These simulations and calculations were conducted in a modified version of PhyloBayes-MPI 1.7 [31, 32], which outputs allocation probabilities for MCMC runs under finite mixture models (available).

Results and discussion

Simulation data

Figure 2 depicts three versions of the eight MutSelBC profiles that we used for our first series of simulations. In these logoplots, the height of each letter in the column represents the probability mass for that amino acid residue in the profile. These three sets of profiles show a gradient in what we refer to as peakedness. We use this term to refer to the probability mass that we distribute equally to the amino acids of a profile group, with the complement being distributed equally to the remaining amino acids, not part of that group. The first set of profiles shows a 50% peakedness value (leftmost panel of Fig. 2). Thus, in the first profile in this set, valine, methionine, leucine and isoleucine together have a 50% probability mass, with the other 50% equally distributed to all other amino acids; the second profile in the set has 50% distributed evenly to tyrosine, tryptophan, and phenylalanine, with the 17 other amino acids splitting the remaining 50%, and so on. The two other panels of Fig. 2 show profiles with dominant amino acids sharing a probability mass of 75% and 90%. The peakedness parameter provides a crude means of controlling the intensity of the constraint for the amino acids of a group. Note that the peakedness only applies when constructing profiles, and is not a parameter that comes into play during inference.

Fig. 2
figure2

Logoplots of MutSelBC profile sets with four different “peakedness” values, indicating probability mass of the chosen amino acids in each profile. For each profile set, the probability of the profile-specific amino acid is 50%, 75%, and 90% respectively

The effect of the peakedness of the simulation profiles on the subsequent analyses can be seen in the logoplot in Fig. 3. This figure displays the allocation probability of a particular site, simulated with the first profile at 90%, 75% and 50% peakedness. These simulations respectively amount to what we could characterize as a relatively strong, moderate, and weak selection constraint for nonpolar aliphatic residues at that site. As the peakedness decreases, the allocation probability to the profile used to simulate can be seen to decrease. In other words, when the selection constraint for a particular group of amino acids is weak, so is the allocation probability.

Fig. 3
figure3

Allocation probability logoplots for the same codon site using MutSelBC profiles with 90% (top), 75% (middle) and 50% (bottom) “peakedness” values.
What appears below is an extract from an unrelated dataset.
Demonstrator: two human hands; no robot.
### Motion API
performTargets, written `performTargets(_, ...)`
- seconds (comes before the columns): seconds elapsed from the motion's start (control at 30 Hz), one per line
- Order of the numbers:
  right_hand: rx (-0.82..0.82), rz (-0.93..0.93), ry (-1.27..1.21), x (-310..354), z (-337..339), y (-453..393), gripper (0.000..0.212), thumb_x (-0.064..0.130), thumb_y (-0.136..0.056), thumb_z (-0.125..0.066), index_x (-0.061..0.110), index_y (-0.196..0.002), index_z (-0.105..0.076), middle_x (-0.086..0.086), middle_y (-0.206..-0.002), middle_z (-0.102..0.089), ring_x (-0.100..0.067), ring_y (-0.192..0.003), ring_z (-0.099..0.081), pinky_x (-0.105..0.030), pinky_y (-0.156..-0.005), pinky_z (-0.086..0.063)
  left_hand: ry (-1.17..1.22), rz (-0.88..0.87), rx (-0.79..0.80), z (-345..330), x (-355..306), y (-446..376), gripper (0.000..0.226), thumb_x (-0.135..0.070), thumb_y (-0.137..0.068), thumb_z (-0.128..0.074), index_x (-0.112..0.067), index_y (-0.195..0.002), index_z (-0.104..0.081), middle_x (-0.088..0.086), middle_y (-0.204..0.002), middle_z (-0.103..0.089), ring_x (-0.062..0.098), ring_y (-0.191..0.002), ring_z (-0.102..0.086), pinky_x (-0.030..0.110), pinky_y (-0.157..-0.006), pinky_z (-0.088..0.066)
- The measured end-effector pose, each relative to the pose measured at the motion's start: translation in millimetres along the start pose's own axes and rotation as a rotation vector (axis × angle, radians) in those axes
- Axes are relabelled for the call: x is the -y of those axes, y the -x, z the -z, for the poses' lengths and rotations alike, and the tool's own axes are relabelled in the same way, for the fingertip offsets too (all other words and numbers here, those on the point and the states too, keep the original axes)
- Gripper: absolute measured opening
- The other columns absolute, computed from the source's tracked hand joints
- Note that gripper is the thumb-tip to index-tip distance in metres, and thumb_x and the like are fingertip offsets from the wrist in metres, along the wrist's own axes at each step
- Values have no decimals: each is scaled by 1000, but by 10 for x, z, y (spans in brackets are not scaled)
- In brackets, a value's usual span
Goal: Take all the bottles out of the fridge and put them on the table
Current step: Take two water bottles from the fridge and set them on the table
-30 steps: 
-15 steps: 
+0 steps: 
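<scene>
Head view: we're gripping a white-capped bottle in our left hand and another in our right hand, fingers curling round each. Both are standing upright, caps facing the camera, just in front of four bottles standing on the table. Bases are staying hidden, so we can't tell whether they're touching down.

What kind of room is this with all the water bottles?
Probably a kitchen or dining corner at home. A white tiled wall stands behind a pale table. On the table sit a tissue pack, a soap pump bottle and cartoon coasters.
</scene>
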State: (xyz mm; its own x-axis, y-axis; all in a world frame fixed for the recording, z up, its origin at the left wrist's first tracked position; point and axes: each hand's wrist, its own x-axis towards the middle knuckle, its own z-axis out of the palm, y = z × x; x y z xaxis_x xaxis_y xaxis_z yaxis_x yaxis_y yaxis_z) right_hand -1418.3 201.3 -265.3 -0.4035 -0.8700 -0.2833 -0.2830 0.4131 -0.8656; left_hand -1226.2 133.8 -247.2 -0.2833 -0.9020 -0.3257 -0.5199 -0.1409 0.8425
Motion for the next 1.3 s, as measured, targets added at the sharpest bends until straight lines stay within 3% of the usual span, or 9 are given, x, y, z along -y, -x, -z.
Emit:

For each logoplot, the solid bar indicates the allocation probability to a given profile at that site, and the letters underneath indicate the profile. The letters are scaled to indicate the probability of that amino acid at the site in that profile

A precision-recall plot (Fig. 4) shows that the best PIP threshold across different profile sets was between 0.025 and 0.075, although barely perceptible graphically. We therefore chose 0.05 as a preliminary threshold for our study.

Fig. 4
figure4

Precision-recall plots for MutSelBC profiles with peakedness 0.75 and 0.95, and MutSelC60

Figure 5 summarizes the broader implications of profile peakedness on the simulation results. Alignments were simulated as before, with a peakedness ranging from 0.50 to 0.95. For each alignment, 80 of the 759 codon sites were evolved under a different profile regime in the human-host sub-tree than in the rest of the tree, to simulate a distinct preference shift at those sites. The remaining sites were evolved under the same profiles for the entire tree. We then analyzed these alignments, evaluating the probability of identical profiles (PIP) at each site across the human-host sub-tree and the rest of the tree.

Fig. 5
figure5

True positive left), and false positive (right) detection of preference shifts, by peakedness value, for simulated data using MutSelBC, MutSelC10, MutSelC20, MutSelC40 and MutSelC60 profiles

It can be seen that the true-positive detection rate, that is, the ability to correctly identify the sites that were evolved with different amino acid profiles across the two groups by having a low PIP score, increased dramatically as a function of the peakedness of the profiles (Fig. 5, left panel). A peakedness of 0.95 identified 87.3% of the embedded profile shifts. In other words, the approach is effective in detecting amino acid profiles which are markedly different in the sub-tree of interest. However, with a peakedness of 0.5, the true-positive detection rate is less than 20%, indicating that if the strength of constraint on a sub-set of amino acids is not sufficiently strong, the method will perform poorly.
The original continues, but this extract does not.